In 1951, JTTU-1 relocated again to the newly formed Naval Auxiliary Air Station Kingsville (now Naval Air Station Kingsville), where it was re-designated as Advanced Training Unit 3 (ATU-3), and then later in 1952 as Advanced Training Unit 200 (ATU-200). The mission of ATU-200 was training newly designated naval aviators in jet familiarization, formation tactics, instruments, and navigation. ATU-200 was again re-designated as Advanced Training Unit 212 (ATU-212), expanding its training to include all-weather training as well. In 1958, ATU-212 began transitioning from the TV-1 trainer aircraft to the newly procured F9F-88/8T Cougar. With the new aircraft, the training of ATU-212 expanded to include ordnance delivery and carrier qualification.
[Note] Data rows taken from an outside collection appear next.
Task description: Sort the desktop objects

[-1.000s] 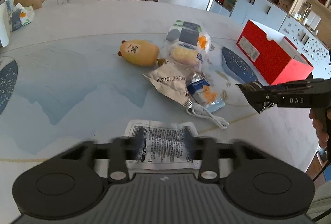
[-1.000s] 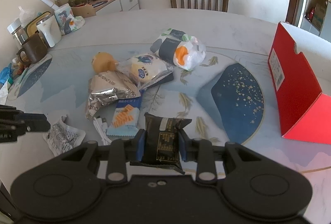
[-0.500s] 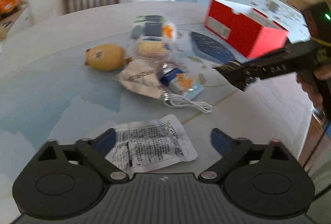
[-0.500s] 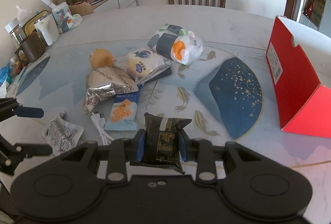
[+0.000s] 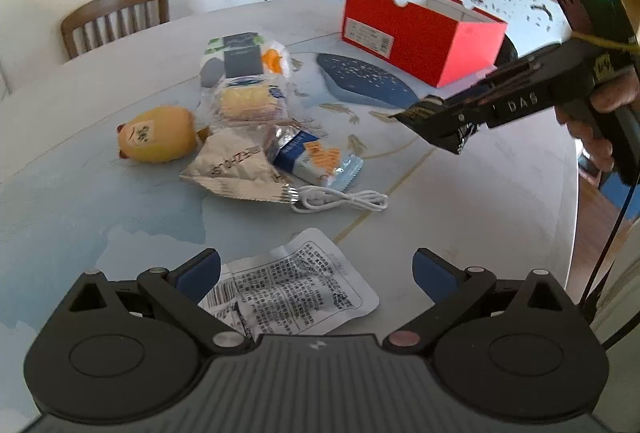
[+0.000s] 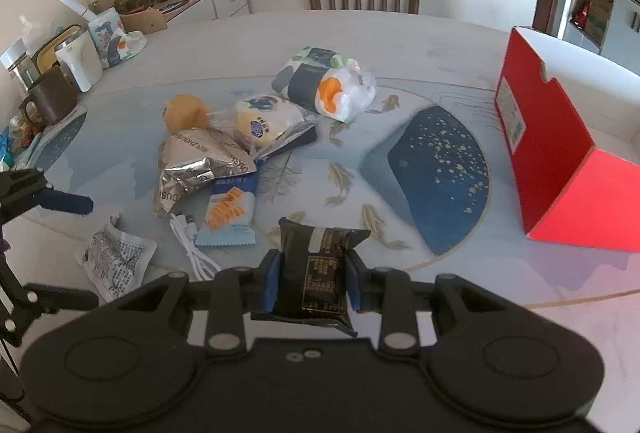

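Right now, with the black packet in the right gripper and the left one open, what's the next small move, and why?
Probably carry the black packet over to the red box and let go above it. The right gripper is shut on the packet, and the box stands open to its right. The left gripper is open over the white sachet, not gripping it.

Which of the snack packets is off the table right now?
The black packet, clamped between the right gripper's jaws. The white printed packet, silver bag and blue-and-orange packet all lie on the table.
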A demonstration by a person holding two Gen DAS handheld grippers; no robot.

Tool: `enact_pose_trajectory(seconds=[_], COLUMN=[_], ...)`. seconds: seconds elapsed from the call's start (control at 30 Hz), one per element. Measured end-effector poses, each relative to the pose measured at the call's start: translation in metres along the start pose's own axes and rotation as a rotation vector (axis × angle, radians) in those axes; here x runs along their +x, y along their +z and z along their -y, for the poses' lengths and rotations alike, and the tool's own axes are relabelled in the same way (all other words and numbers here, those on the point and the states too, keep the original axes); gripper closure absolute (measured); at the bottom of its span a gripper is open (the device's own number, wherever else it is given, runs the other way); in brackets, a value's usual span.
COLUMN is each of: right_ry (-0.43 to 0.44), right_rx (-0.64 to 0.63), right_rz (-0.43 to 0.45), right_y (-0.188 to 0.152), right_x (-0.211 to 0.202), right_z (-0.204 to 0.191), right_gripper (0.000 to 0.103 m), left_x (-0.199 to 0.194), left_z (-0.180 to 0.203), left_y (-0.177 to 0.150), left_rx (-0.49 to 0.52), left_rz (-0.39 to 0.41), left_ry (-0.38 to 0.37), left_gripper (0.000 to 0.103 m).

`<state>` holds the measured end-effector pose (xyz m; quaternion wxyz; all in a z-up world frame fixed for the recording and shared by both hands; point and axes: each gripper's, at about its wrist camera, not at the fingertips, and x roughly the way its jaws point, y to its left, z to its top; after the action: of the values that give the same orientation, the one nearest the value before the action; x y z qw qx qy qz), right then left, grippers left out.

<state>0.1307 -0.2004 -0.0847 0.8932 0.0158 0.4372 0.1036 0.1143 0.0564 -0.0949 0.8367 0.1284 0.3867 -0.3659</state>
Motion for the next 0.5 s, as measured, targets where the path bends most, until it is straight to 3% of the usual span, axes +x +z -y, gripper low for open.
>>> enact_pose_trajectory(seconds=[0.2, 0.5], right_ry=[-0.013, -0.052], right_rx=[-0.003, 0.037], right_rz=[-0.004, 0.000], right_y=[-0.001, -0.006], right_x=[0.000, -0.004], right_z=[0.001, -0.008], right_gripper=[0.071, 0.071], left_x=[0.002, 0.009], left_z=[-0.002, -0.011], left_y=[-0.002, -0.003], left_rx=[0.051, 0.290], left_rz=[-0.014, -0.078], left_ry=[-0.027, -0.116], left_gripper=[0.000, 0.000])
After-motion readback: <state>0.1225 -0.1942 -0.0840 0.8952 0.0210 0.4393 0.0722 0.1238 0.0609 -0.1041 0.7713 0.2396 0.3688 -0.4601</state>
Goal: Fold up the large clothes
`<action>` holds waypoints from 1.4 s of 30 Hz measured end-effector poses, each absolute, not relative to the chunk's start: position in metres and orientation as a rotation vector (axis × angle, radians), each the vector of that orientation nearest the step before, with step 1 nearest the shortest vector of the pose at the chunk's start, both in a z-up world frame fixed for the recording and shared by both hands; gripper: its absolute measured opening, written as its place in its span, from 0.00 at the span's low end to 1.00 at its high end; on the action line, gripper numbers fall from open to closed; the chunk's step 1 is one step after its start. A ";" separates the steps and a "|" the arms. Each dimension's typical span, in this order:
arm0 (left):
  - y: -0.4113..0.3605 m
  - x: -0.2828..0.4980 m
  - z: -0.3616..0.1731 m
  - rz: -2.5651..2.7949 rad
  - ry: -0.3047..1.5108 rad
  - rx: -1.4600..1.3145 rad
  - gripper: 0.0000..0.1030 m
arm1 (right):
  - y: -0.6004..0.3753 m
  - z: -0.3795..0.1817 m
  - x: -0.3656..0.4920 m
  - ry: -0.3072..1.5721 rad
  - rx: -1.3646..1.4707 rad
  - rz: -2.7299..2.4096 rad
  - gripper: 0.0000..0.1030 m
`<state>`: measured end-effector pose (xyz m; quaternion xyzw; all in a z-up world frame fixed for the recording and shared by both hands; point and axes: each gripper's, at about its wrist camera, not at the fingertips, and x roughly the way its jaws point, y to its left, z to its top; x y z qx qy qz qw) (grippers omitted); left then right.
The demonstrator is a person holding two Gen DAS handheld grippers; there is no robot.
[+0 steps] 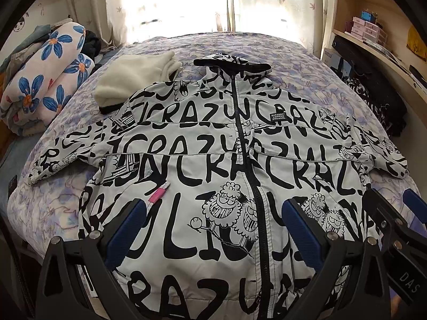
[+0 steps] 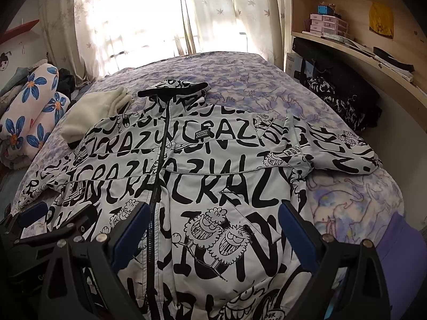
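A white jacket with black lettering and cartoon prints lies spread flat and zipped on the bed, collar at the far end, both sleeves out to the sides. It also fills the right wrist view. My left gripper is open and empty, hovering over the jacket's lower front. My right gripper is open and empty too, just to the right of the zip. The right gripper's fingers show at the right edge of the left wrist view.
The bed has a purple patterned cover. A cream fleece garment lies by the jacket's left shoulder. A rolled flowered quilt sits at the left. Dark clothes and shelves stand at the right. Curtains hang behind.
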<state>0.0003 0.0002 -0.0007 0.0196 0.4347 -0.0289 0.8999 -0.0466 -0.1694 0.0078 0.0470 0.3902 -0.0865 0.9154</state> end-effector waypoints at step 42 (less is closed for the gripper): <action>0.001 -0.005 -0.004 -0.057 0.904 0.048 0.97 | -0.173 0.004 -0.047 0.799 0.111 -0.181 0.94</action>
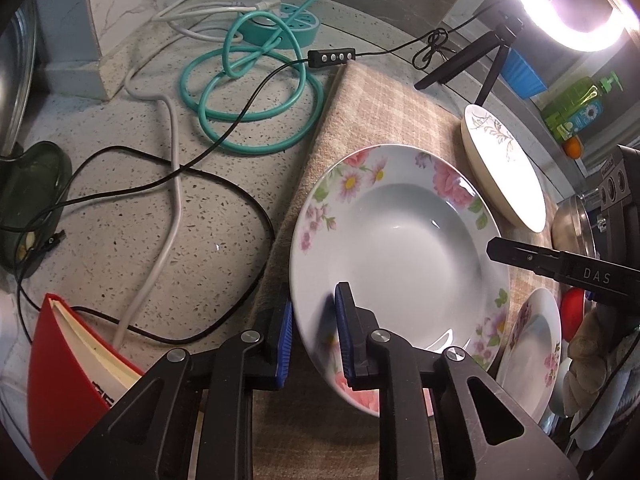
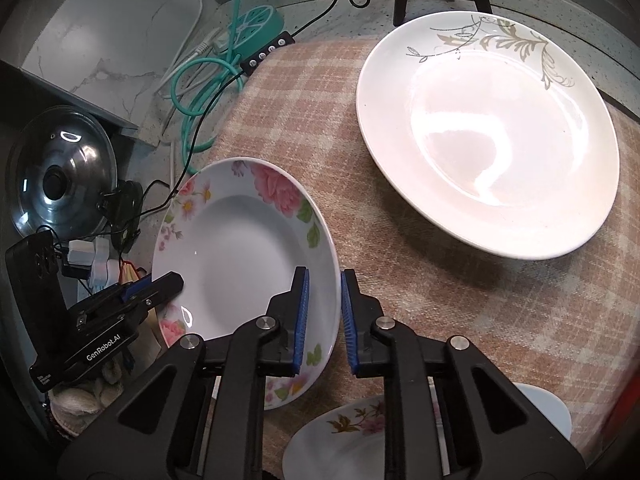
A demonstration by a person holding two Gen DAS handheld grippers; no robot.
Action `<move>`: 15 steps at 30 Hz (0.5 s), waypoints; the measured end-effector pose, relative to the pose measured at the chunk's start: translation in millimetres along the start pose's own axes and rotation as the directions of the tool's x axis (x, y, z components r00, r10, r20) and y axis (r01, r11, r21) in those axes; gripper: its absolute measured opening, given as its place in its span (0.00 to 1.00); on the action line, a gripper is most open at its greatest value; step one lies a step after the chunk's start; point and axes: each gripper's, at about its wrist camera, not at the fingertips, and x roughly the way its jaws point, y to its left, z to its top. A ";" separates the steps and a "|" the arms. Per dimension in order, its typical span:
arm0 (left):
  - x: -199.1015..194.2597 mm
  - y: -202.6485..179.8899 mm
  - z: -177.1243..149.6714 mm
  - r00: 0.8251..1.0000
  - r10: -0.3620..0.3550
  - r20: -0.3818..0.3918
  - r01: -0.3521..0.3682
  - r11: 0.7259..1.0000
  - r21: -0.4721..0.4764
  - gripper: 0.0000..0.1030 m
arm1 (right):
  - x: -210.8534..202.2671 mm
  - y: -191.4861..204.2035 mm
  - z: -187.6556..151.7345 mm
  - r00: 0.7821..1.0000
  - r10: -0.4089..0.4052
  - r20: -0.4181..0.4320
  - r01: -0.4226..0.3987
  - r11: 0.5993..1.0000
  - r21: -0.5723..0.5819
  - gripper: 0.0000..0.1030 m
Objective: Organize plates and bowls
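While each tool clamps its rim, left tool [image 1: 314, 332], right tool [image 2: 323, 320], floral plate [image 2: 240, 248] between them

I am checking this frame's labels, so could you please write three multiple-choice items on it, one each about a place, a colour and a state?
1. Where does the gold-leaf plate lie?
A. on the checked cloth
B. on the red book
C. on the pot lid

2. What colour are the gripper pads?
A. red
B. blue
C. white

3. How does the right gripper stand?
A. wide open
B. out of view
C. closed on the floral plate rim

A: cloth shows all round it. B: both pads are blue. C: the rim sits between its pads.
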 end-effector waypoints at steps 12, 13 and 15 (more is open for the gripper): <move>-5.6 -2.9 -0.1 1.000 0.001 0.021 -0.001 1.000 0.007 0.18 | -4.0 0.8 -3.4 1.000 -0.009 0.006 0.009 1.000 -0.011 0.16; -6.4 -3.0 0.0 1.000 0.000 0.022 0.000 1.000 0.006 0.18 | -5.5 0.7 -3.7 1.000 -0.007 0.008 0.007 1.000 -0.010 0.16; -8.0 -3.3 0.4 1.000 -0.004 0.024 0.004 1.000 0.001 0.18 | -8.7 0.6 -4.4 1.000 -0.001 0.011 0.001 1.000 -0.007 0.16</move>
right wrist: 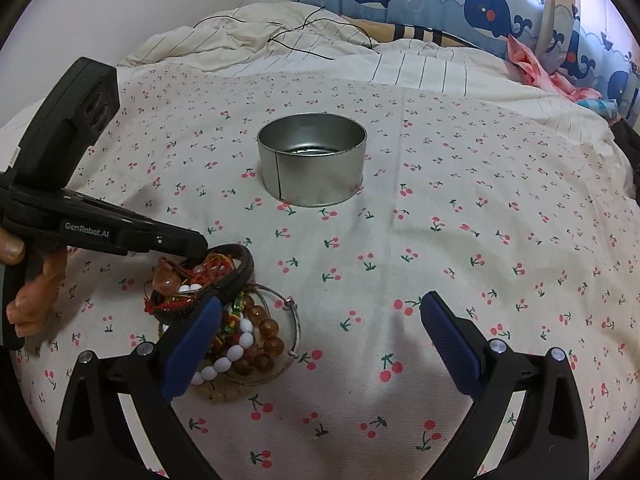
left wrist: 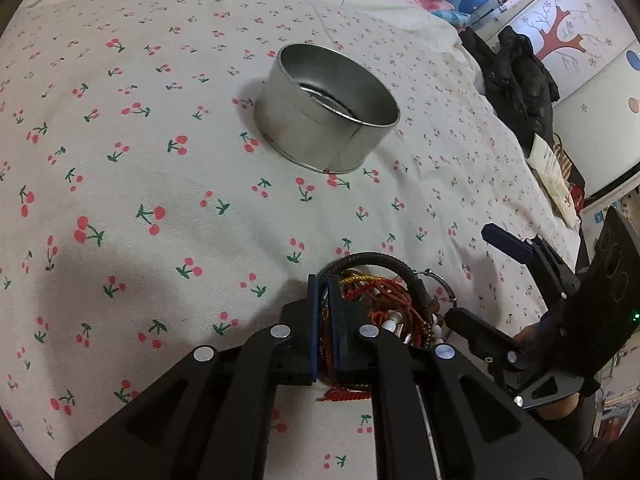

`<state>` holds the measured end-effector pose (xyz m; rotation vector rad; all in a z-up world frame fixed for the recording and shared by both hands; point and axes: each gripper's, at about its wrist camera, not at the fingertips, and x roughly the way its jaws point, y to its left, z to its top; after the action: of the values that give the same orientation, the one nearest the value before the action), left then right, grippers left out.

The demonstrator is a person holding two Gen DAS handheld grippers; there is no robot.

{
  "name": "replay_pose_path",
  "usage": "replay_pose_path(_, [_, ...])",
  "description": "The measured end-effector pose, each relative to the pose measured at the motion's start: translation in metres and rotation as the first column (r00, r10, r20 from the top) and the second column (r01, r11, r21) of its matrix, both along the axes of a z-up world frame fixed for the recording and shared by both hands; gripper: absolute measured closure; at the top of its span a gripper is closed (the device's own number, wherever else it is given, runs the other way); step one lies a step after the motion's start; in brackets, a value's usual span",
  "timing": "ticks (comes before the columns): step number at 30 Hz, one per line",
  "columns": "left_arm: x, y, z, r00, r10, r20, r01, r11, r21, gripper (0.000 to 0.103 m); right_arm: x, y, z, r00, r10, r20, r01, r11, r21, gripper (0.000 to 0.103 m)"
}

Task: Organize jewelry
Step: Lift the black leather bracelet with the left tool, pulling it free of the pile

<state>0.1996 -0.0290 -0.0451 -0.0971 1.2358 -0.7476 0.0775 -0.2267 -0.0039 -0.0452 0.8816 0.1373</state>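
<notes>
The left gripper is clamped on red cords in the tangled heap of bead and cord bracelets; which strand is hidden. The right gripper gapes wide, empty. The heap lies near the cherry-print bedsheet's front edge, the round silver metal tin upright mid-sheet, whale-print curtains behind.

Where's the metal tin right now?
The metal tin stands mid-bed in the right wrist view, beyond the jewelry pile, apart from both claws.

Two low wrist views — shared tin ahead.
</notes>
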Motion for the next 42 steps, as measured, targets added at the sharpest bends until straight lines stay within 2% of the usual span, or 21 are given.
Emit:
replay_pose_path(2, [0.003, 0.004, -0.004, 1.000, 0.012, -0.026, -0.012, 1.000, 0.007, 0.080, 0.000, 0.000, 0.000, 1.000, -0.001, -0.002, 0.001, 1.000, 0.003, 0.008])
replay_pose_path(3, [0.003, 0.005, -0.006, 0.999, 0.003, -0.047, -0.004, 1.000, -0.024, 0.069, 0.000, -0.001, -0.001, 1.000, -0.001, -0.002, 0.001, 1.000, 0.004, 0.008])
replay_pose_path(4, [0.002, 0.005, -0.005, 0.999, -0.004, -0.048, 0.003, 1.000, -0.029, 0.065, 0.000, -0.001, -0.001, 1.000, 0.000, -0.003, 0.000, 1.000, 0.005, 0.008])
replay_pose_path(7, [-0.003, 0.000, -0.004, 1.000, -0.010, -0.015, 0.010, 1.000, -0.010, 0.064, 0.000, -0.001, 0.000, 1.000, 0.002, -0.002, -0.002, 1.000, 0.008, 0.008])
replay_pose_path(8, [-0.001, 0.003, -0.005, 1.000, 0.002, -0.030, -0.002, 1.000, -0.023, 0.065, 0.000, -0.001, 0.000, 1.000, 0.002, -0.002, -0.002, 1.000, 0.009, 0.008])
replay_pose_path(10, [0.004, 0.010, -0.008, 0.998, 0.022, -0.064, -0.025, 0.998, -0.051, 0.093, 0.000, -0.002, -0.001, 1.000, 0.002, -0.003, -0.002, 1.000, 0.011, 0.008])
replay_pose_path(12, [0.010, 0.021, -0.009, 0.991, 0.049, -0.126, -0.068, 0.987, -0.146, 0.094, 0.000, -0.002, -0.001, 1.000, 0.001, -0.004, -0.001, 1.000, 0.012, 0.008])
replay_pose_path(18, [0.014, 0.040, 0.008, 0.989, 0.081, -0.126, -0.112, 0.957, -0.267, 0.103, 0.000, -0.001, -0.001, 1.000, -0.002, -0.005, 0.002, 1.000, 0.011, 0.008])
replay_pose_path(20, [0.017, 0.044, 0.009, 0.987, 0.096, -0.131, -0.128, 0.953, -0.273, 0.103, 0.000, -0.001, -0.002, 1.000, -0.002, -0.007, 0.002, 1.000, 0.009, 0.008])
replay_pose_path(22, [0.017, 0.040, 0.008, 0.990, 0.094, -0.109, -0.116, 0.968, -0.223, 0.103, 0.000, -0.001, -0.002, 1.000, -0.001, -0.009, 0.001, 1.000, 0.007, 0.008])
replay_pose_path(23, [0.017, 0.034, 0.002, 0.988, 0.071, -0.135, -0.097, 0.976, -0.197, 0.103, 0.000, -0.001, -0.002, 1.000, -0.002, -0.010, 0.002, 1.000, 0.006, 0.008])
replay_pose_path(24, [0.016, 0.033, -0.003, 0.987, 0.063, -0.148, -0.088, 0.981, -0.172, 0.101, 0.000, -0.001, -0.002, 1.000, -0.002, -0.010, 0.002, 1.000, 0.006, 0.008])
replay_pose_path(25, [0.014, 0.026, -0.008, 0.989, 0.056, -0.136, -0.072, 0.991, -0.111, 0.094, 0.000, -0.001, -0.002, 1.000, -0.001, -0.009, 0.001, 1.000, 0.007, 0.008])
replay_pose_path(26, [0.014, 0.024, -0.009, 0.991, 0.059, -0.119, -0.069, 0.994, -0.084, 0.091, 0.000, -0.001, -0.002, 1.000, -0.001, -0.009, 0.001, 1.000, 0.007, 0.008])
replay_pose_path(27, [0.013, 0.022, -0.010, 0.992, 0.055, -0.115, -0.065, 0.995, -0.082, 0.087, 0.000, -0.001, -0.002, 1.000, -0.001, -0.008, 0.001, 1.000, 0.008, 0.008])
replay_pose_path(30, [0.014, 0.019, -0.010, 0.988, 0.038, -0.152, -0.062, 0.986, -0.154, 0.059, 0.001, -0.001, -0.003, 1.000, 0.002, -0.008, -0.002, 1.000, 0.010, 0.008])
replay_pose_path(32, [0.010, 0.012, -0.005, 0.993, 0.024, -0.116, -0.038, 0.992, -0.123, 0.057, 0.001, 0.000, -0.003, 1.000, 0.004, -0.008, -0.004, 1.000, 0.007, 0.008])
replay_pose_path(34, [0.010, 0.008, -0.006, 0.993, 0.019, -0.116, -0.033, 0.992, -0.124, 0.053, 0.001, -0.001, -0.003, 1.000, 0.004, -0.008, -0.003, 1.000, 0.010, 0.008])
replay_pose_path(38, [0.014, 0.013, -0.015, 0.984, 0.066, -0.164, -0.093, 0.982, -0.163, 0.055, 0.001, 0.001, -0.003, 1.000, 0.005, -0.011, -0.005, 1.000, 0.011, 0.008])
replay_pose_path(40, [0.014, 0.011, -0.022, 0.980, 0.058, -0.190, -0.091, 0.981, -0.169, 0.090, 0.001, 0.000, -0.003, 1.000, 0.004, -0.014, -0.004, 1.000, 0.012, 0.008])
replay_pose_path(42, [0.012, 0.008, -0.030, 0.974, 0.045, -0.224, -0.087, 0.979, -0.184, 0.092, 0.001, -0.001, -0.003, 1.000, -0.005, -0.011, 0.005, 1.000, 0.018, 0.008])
In 1960, ATU-212 was re-designated to its current name, Training Squadron 22 (VT-22). In 1970, VT-22 began transitioning to the Navy's new jet trainer, the TA-4J Skyhawk. VT-22 functioned as the advanced training squadron at NAS Kingsville, training student naval aviators in the final areas of training before transitioning to fleet assignments. In 1994, VT-22 began transitioning to the current trainer aircraft in use, the T-45A Goshawk. With the change in aircraft, VT-22's training role changed from solely advanced training, to include intermediate training and familiarization flying in jet aircraft. More recently, several upgrades were made to the trainer aircraft, resulting in its re-designation as the T-45C.

==Mission==
Today, VT-22's mission is to train future U.S. Navy and Marine Student Naval Aviators, along with aviators of allies of the United States. Navy and Marine students are selected from top performing students who have completed primary flight training in the T-6B at either Naval Air Station Whiting Field or Naval Air Station Corpus Christi. After joining VT-22, students are trained in the T-45C over a 12 month long syllabus consisting of over 130 flights in the aircraft, accumulating over 160 hours. The training syllabus culminates with carrier landing qualification or basic fighter maneuvering ("dogfighting"). Upon completion of the training syllabus, Student Naval Aviators assigned to VT-22 are designated as Naval Aviators and earn their "Wings of Gold" and receive follow-on assignments with Fleet Replacement Squadrons before their first fleet tour.